-- WHAT YOU WILL DO --
Down to the last line, repeat the data below exactly.

-- DATA TO USE --
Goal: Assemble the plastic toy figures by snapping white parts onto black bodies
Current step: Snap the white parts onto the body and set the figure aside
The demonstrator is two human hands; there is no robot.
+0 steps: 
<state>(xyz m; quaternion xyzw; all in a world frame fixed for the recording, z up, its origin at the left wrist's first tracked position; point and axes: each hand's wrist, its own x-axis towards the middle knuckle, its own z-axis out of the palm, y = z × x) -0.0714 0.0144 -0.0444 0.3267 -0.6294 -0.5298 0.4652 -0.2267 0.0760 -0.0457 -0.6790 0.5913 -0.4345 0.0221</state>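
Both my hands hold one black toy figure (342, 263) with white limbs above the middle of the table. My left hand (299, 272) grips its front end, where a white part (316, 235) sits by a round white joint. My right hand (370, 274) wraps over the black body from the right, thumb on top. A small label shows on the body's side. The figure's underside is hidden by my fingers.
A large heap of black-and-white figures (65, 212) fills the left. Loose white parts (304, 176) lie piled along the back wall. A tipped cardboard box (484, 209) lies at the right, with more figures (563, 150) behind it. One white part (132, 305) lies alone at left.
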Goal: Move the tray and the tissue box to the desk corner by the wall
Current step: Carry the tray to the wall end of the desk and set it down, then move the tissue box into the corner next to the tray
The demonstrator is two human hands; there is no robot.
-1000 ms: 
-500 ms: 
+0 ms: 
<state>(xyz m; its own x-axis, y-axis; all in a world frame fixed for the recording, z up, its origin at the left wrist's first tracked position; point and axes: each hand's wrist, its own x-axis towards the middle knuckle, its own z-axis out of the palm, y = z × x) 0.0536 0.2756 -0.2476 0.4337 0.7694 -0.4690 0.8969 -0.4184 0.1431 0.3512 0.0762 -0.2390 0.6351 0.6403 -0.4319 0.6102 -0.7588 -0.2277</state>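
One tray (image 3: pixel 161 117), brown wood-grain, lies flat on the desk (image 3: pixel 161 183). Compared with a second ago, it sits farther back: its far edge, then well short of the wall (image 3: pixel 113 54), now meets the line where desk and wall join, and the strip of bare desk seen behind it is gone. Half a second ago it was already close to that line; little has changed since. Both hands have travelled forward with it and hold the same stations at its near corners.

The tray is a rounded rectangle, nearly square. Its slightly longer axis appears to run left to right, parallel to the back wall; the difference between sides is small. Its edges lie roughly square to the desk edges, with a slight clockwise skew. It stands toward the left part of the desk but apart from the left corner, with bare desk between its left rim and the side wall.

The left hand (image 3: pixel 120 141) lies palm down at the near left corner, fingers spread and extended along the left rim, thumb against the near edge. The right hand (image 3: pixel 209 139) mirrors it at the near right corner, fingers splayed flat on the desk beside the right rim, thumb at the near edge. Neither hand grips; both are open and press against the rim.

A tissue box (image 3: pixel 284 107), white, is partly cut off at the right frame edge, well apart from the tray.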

-- EXPECTED ANSWER --
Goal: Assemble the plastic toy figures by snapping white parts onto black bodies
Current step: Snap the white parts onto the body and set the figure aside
The demonstrator is two human hands; there is no robot.
+0 steps: 
<state>(xyz m; quaternion xyzw; all in a world frame fixed for the recording, z up, its origin at the left wrist's first tracked position; point and axes: each hand's wrist, its own x-axis towards the middle knuckle, its own z-axis out of the palm, y = z × x) -0.0714 0.0144 -0.0444 0.3267 -0.6294 -0.5298 0.4652 -0.2267 0.0760 -0.0457 -0.6790 0.5913 -0.4345 0.0221</state>
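Both my hands hold one black toy figure (342, 263) with white limbs above the middle of the table. My left hand (299, 272) grips its front end, where a white part (316, 235) sits by a round white joint. My right hand (370, 274) wraps over the black body from the right, thumb on top. A small label shows on the body's side. The figure's underside is hidden by my fingers.
A large heap of black-and-white figures (65, 212) fills the left. Loose white parts (304, 176) lie piled along the back wall. A tipped cardboard box (484, 209) lies at the right, with more figures (563, 150) behind it. One white part (132, 305) lies alone at left.
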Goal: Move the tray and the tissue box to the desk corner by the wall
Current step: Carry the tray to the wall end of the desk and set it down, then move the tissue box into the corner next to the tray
The demonstrator is two human hands; there is no robot.
-1000 ms: 
-500 ms: 
+0 ms: 
<state>(xyz m; its own x-axis, y-axis; all in a world frame fixed for the recording, z up, its origin at the left wrist's first tracked position; point and axes: each hand's wrist, its own x-axis towards the middle knuckle, its own z-axis out of the palm, y = z × x) 0.0536 0.2756 -0.2476 0.4337 0.7694 -0.4690 0.8969 -0.4184 0.1431 0.3512 0.0762 -0.2390 0.6351 0.6403 -0.4319 0.6102 -0.7588 -0.2277</state>
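One tray (image 3: pixel 161 117), brown wood-grain, lies flat on the desk (image 3: pixel 161 183). Compared with a second ago, it sits farther back: its far edge, then well short of the wall (image 3: pixel 113 54), now meets the line where desk and wall join, and the strip of bare desk seen behind it is gone. Half a second ago it was already close to that line; little has changed since. Both hands have travelled forward with it and hold the same stations at its near corners.

The tray is a rounded rectangle, nearly square. Its slightly longer axis appears to run left to right, parallel to the back wall; the difference between sides is small. Its edges lie roughly square to the desk edges, with a slight clockwise skew. It stands toward the left part of the desk but apart from the left corner, with bare desk between its left rim and the side wall.

The left hand (image 3: pixel 120 141) lies palm down at the near left corner, fingers spread and extended along the left rim, thumb against the near edge. The right hand (image 3: pixel 209 139) mirrors it at the near right corner, fingers splayed flat on the desk beside the right rim, thumb at the near edge. Neither hand grips; both are open and press against the rim.

A tissue box (image 3: pixel 284 107), white, is partly cut off at the right frame edge, well apart from the tray.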

Work on the answer has been completed.